[Listed entries — start]
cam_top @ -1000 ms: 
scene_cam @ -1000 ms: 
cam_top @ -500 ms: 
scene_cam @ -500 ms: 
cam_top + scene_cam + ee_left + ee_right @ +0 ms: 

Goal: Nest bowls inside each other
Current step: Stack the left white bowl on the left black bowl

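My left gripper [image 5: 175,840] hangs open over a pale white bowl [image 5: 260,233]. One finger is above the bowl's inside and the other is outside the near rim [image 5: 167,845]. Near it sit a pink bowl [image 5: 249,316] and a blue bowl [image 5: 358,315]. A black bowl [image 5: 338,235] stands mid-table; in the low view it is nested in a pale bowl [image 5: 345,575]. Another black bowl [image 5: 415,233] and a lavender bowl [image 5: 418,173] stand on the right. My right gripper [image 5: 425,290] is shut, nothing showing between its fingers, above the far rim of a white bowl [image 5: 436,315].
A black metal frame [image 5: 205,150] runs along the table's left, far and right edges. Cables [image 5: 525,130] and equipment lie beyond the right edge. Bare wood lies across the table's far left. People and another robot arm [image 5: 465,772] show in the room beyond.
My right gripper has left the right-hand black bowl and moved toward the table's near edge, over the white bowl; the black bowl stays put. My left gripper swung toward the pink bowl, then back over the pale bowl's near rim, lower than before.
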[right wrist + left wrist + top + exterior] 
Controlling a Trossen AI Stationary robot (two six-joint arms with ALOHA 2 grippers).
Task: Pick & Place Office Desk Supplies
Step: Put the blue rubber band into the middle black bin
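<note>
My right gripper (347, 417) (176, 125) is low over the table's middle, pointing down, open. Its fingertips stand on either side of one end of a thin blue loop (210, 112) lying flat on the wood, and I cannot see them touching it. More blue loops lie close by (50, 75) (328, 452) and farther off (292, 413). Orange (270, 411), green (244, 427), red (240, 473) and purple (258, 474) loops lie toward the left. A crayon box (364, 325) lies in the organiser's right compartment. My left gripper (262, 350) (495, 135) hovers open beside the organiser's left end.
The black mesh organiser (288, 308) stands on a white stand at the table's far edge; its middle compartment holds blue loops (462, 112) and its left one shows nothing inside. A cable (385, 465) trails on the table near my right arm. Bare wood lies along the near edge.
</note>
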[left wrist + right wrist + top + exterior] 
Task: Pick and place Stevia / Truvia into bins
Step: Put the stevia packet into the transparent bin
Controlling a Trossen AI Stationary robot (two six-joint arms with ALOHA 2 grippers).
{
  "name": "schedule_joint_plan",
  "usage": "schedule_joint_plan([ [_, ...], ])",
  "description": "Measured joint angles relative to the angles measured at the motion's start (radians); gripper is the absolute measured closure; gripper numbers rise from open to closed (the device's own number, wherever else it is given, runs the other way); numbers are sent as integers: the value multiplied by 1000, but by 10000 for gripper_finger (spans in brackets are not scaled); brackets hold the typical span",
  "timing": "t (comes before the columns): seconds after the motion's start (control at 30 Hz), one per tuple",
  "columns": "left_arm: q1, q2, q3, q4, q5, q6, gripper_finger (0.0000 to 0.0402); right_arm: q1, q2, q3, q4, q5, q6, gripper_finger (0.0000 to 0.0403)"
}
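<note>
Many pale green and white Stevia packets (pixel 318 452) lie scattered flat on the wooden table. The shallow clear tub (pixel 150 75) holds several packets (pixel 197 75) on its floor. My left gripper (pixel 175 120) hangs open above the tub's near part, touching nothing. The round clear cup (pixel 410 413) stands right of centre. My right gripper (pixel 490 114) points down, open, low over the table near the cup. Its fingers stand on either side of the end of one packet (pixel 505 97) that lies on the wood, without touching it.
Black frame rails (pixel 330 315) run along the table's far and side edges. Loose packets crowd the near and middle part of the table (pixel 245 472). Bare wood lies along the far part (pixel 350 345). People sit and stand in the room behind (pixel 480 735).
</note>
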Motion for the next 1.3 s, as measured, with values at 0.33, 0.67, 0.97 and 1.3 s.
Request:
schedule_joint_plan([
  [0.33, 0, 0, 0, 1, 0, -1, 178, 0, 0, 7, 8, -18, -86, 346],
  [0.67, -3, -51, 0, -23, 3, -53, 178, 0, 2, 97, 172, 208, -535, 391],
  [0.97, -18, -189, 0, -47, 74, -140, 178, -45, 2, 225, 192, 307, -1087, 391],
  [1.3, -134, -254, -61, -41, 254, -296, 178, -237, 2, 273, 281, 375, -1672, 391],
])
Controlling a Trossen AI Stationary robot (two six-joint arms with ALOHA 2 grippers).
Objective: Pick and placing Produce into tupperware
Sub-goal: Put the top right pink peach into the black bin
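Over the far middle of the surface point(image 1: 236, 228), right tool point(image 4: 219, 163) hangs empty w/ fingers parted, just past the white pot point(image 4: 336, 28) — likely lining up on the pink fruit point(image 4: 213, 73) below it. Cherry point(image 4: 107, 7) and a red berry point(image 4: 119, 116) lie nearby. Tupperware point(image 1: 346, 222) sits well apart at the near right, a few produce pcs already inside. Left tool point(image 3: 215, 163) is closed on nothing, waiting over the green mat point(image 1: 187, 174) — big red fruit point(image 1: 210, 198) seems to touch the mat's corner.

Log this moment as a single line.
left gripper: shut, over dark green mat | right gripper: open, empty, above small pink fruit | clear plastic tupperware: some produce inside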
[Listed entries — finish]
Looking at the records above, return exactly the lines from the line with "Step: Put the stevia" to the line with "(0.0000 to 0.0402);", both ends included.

Step: Put the stevia packet into the transparent bin
Controlling a Trossen AI Stationary robot (two six-joint arms with ALOHA 2 grippers).
{
  "name": "schedule_joint_plan",
  "usage": "schedule_joint_plan([ [_, ...], ])",
  "description": "Measured joint angles relative to the angles measured at the motion's start (radians); gripper is the absolute measured closure; gripper numbers rise from open to closed (the device's own number, wherever else it is given, runs the other way); numbers are sent as integers: the value multiplied by 1000, but by 10000 for gripper_finger (spans in brackets are not scaled); brackets hold the typical span",
  "timing": "t (comes before the columns): seconds after the motion's start (control at 30 Hz), one per tuple",
  "columns": "left_arm: q1, q2, q3, q4, q5, q6, gripper_finger (0.0000 to 0.0402); right_arm: q1, q2, q3, q4, q5, q6, gripper_finger (0.0000 to 0.0403)"

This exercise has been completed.